■ Activity: Whenever a line in the data contains "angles", show that line.

■ Source material:
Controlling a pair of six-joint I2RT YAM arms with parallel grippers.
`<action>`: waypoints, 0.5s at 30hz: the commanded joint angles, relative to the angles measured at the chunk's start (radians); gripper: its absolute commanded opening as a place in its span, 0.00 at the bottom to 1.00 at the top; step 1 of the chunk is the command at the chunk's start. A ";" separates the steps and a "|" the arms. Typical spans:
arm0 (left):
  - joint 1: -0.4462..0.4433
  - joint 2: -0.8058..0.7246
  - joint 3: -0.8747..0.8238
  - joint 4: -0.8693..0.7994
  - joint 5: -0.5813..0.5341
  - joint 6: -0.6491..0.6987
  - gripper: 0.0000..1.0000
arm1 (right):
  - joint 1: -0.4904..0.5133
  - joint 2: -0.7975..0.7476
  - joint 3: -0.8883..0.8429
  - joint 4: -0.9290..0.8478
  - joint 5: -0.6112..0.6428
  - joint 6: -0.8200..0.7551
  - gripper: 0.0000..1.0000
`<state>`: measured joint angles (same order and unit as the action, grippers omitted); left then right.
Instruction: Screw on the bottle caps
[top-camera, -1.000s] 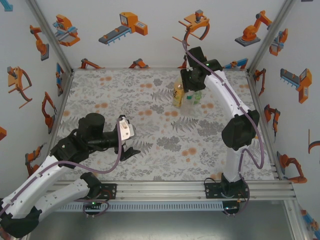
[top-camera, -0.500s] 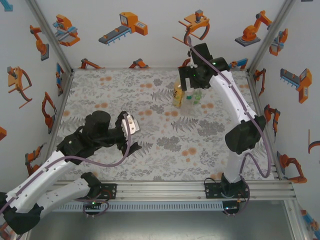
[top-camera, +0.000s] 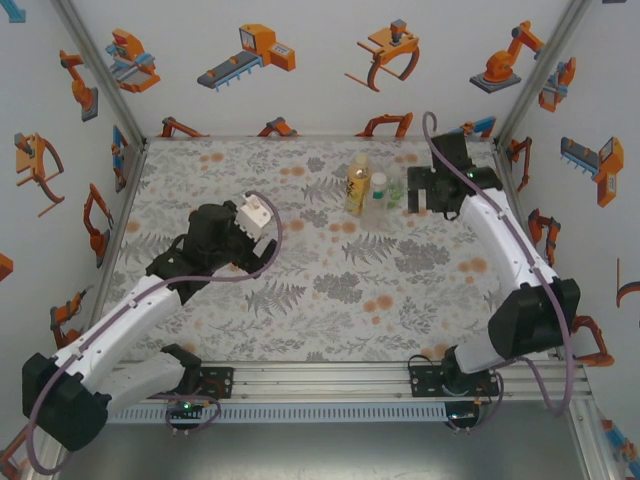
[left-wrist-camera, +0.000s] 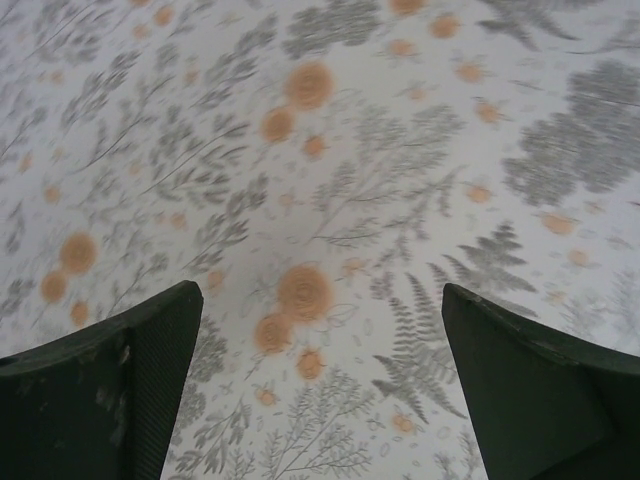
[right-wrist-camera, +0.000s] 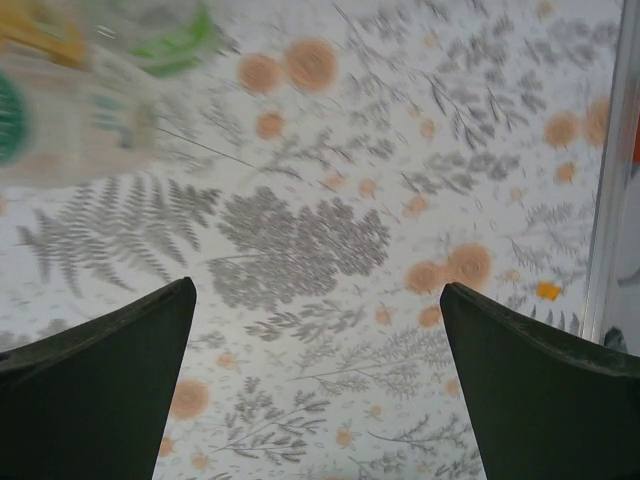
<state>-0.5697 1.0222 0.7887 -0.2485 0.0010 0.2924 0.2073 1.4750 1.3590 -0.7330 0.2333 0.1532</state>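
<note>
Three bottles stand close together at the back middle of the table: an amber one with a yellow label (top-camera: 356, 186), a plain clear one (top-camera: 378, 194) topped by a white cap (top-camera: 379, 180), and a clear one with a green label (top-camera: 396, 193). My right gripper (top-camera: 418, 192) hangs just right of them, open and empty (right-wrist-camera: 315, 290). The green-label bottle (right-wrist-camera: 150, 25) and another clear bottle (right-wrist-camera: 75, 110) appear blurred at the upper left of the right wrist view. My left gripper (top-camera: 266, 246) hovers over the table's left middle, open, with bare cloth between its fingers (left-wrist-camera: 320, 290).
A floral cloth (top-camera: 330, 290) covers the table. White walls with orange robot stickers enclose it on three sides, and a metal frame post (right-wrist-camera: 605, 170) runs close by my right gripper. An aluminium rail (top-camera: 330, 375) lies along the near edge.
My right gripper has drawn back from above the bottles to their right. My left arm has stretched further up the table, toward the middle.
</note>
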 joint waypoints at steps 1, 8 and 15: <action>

■ Written response:
`<action>`: waypoints, 0.5s at 30hz: the commanded joint angles, relative to the angles measured at the chunk's start (radians); gripper: its absolute commanded opening as a place in its span, 0.00 at the bottom to 1.00 at the top; step 1 of the chunk is the command at the chunk's start. A ";" separates the steps and a "|" the arms. Typical spans:
`<state>`: measured joint angles (same order and unit as the action, grippers omitted); left then right.

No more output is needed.